C’est vrai que nous avons tendance à une auto flagellation, ce qui est toujours stérile jusqu’à devenir névrotique. Quand ça va mal, cela semble plaire à beaucoup. Certains même y trouvent une sorte d’énergie qui leur permet d’endurer une vie à l’étranger, qu’au fond, ils ne supportent pas.
De l’autre côté, et c’est pire, on trouve ceux qui s’estiment heureux de leurs conditions de favorisés de toujours ou de favorisés du moment, c’est-à-dire qu’on profite du pouvoir et l’on juge toute critique comme une attaque contre les dirigeants et contre son enviable situation personnelle.
Les catastrophes arrivent partout, c’est vrai.

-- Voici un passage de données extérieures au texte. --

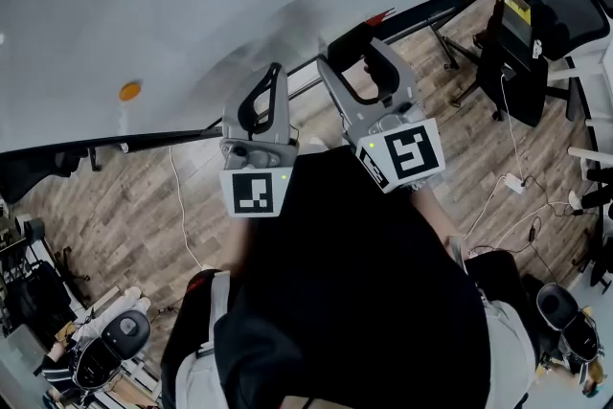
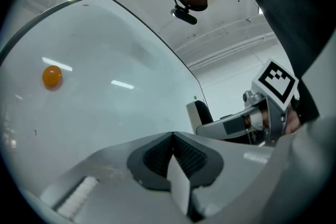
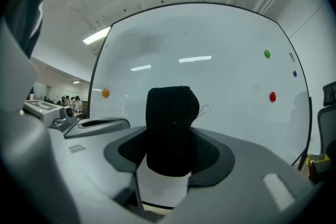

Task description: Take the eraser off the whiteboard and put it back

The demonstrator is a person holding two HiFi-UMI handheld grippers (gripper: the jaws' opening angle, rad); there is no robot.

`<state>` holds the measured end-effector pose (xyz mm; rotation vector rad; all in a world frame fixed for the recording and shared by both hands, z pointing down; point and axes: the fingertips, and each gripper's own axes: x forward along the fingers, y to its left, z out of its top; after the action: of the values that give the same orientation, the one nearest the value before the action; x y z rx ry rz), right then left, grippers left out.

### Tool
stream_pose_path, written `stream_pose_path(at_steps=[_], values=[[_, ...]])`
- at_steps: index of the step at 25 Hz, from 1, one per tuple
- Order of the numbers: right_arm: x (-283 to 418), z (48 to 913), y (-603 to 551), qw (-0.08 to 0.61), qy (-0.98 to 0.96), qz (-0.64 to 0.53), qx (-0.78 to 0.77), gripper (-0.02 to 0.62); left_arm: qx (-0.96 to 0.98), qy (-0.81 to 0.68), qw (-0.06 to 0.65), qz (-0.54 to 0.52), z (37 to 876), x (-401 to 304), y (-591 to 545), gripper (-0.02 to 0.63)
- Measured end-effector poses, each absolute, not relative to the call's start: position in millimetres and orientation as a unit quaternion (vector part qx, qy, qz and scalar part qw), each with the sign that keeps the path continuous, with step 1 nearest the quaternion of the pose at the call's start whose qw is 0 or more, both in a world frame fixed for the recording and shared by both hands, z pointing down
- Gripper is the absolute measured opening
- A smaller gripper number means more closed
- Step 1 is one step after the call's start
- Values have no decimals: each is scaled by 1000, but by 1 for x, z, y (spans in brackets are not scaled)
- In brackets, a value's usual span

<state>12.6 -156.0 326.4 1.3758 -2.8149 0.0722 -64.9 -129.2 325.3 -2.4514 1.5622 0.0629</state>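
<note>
Whiteboard (image 1: 192,14) fills the background. Before it, near its lower edge, the black-felt eraser (image 3: 170,131) sits clamped between the jaws of the right gripper (image 1: 352,56); whether it touches the board is unclear. Just beside, the left gripper (image 1: 274,79) has its jaws pressed together, nothing between. Farther out, an orange magnet (image 1: 129,91), a red magnet (image 3: 272,96) and a green magnet (image 3: 266,53) dot the board.

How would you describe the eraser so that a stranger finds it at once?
Start at the big whiteboard that fills the right gripper view. In front of it, the right tool grips the eraser. It is a white block with a black felt face, unlike the small round coloured magnets on the board.
</note>
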Motion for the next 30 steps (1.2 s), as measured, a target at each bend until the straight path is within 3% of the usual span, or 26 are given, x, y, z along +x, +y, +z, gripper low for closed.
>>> stream_pose_path(at_steps=[30], values=[[13,329,-147,2,-894,26,446,230,-835,540,109,27,329,-71,-124,2]])
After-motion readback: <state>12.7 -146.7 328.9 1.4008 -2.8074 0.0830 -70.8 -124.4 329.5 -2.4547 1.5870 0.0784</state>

L’homme ne pourra jamais prétendre avoir la maîtrise de la nature. Des heures de pluie. Un tremblement de terre. Personne n’est à l’abri. Mais, il y a aussi des catastrophes qui ne sont pas le fait de la nature, mais qui résultent de nos choix de gouvernance, de la soif exagérée du profit, de l’égoïsme et de notre inconscience, comme quand l’environnement se réduit à une peau de chagrin parce que ceux qui ont charge de la gouvernance se moquent éperdument de prendre des mesures pour protéger un patrimoine qui doit revenir aux générations futures.
Il faut continuer à lutter contre nos fragilités, à les dénoncer, à les montrer du doigt, car elles sont le fruit de la méchanceté et de l’incompétence. Ces fragilités mettent à mal les efforts de ceux, dans le secteur public ou privé, qui tentent justement de donner une autre image de notre pays. Il est indiscutable que jusqu’à présent nous sommes la proie d’un système qui continue à créer le chaos, la boue, la crasse, l’ignorance, la folie, qu’on peut voir et tâter à tous les coins de rue et qui commencent par s’incruster dans nos cerveaux.